The gift is void for non-execution by the donor. Vikram's acceptance cannot perfect a gift that was never properly executed by Kumar. The property remains Kumar's, and the heirs' challenge succeeds. The principle that a gift requires voluntary action by the donor to transfer property is not satisfied by a deed bearing another's signature.

How CLAT tests this

  1. Examiners present an oral gift of immovable property with delivery of possession and ask if it is valid—the trap is that movable gifts can be perfected orally with delivery, but immovable property gifts require a registered deed in writing; students who conflate the two are snared.
  2. A fact pattern states the donee 'inherited' property through a gift and later the donor sues to cancel it arguing the donee was ungrateful—examiners test whether students wrongly believe a donor can revoke a completed gift on grounds of changed circumstances or ingratitude, when in fact revocation is impossible absent fraud or undue influence at inception.

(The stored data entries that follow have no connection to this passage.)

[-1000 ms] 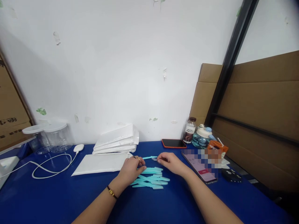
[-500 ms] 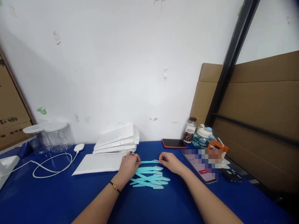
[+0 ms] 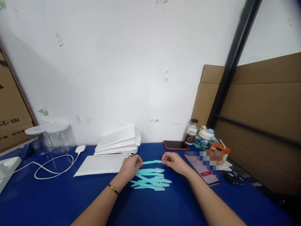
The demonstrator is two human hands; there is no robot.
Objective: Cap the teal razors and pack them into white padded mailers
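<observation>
My left hand (image 3: 131, 166) pinches the handle end of a turquoise eyebrow razor (image 3: 151, 162). At the razor's other end, the fingertips of my right hand (image 3: 172, 162) are closed on the pale cover over its blade. The razor spans the gap between both hands, roughly level. Just below it, nearer to me, several more turquoise eyebrow razors (image 3: 150, 181) lie in a loose, crossing pile with their covered ends to the right. A flat white padded envelope (image 3: 101, 164) lies beside my left hand, its right end partly behind the fingers.
More white envelopes (image 3: 117, 141) are stacked by the wall. At left are clear lidded jars (image 3: 60, 139) and a white charger with cable (image 3: 80, 149). At right are a red-edged phone (image 3: 175, 145), a larger phone (image 3: 204, 171), a brown-capped bottle (image 3: 191, 131), an orange carton (image 3: 215, 150) and a black object (image 3: 233, 177).
My right hand has shifted slightly to the right and more of the razor shows between the hands. Both hands still hold it. The pile has not moved.
</observation>
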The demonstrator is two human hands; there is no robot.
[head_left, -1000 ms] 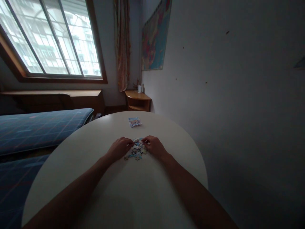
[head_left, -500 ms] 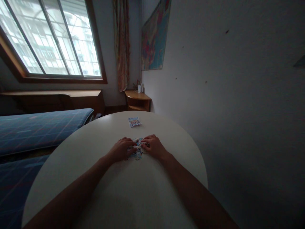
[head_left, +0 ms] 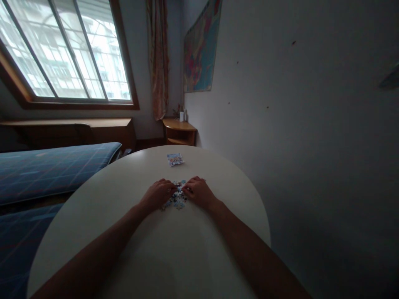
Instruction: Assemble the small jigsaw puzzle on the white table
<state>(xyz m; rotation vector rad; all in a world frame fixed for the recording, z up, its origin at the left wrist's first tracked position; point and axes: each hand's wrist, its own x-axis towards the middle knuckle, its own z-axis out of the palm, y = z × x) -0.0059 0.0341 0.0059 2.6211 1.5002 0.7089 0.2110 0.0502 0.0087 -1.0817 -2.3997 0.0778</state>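
Note:
A small heap of loose jigsaw puzzle pieces (head_left: 178, 203), mostly pale blue, white and dark, lies on the white round table (head_left: 174, 249). From the left, my left hand (head_left: 158, 193) reaches the heap with thumb and fingers closed in a pinch on a puzzle piece, mostly covered by the fingertips. Opposite it, my right hand (head_left: 198, 192) pinches a puzzle piece at the heap's right side. The fingertips of both hands are a short gap apart. Some pieces are hidden under the hands.
Beyond the heap lies a small colourful picture packet (head_left: 175, 160). A blue plaid mattress (head_left: 56, 166) is beside the table on the left, and the wall (head_left: 311, 145) runs along the right. A wooden corner shelf (head_left: 179, 124) stands behind the table.
The thumbs and fingers of both hands, spread over the pieces before, have drawn together into pinches. More of the heap's near part shows. The view has shifted slightly.

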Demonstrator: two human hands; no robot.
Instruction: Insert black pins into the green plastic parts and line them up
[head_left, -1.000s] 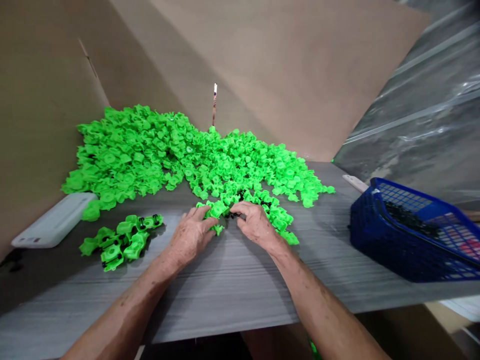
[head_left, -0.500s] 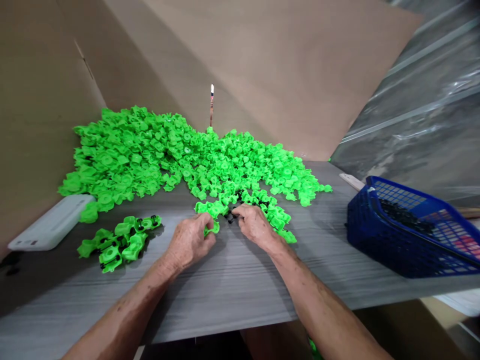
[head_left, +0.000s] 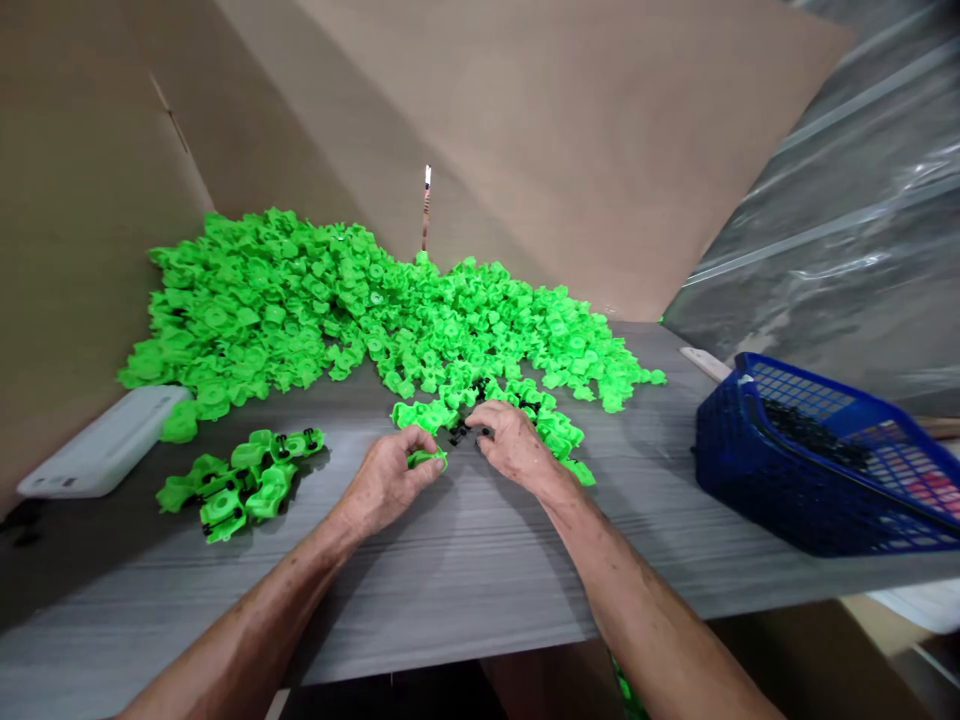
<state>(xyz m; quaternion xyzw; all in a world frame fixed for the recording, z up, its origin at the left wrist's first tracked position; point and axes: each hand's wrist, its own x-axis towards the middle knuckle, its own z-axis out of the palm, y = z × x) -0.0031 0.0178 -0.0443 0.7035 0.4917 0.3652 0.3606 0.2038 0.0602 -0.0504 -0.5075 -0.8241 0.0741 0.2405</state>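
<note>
The left hand (head_left: 388,478) is positioned above the middle of the desk (head_left: 450,570). Its forearm enters from the lower left and runs diagonally forward and inward, with the wrist nearly in line with it. The back of the hand faces up and outward; the thumb side faces the right hand (head_left: 516,450). The left fingers are bent and closed to a narrow pinch, thumb opposed to index, gripping a green part (head_left: 424,458) between them. This part is located just in front of a row of green pieces (head_left: 424,413).

The right forearm enters from the lower right and angles forward and inward, mirroring the left. The right hand is palm down, fingers curled toward the desk, with a small gap between thumb and index. The fingertips are at a cluster of small black parts (head_left: 459,433); whether they grip one cannot be determined. The two hands are near each other but apart.

A large green pile (head_left: 300,300) extends along the rear of the desk. A group of green pieces fitted with black parts (head_left: 240,485) lies left of the left hand. A blue basket (head_left: 757,480) containing black items stands at the right.
</note>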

  3. A question presents a father's deathbed statement: 'I gift my watch to you, use it after I die'—students often wrongly treat this as a testamentary disposition failing due to want of will formalities, when the correct analysis is whether this was a conditional gift (precedent being the father's death), which would fail because the condition was never truly precedent but merely collateral instruction on use.
  4. The missing acceptance trap: a fact pattern describes property delivered to a purported donee who was unconscious, intoxicated, or absent—students must recognise that without conscious acceptance, however informal, no gift is perfected, and delivery to a non-consenting person is insufficient.
  5. Scope-creep distraction involving succession statutes: a question asks about validity of a gift under Hindu Succession Act or Muslim Personal Law succession provisions—students are tempted to apply succession law doctrines (like doctrine of advancement), when the anterior question is whether the gift was validly constituted under contract law principles, which is jurisdiction-neutral.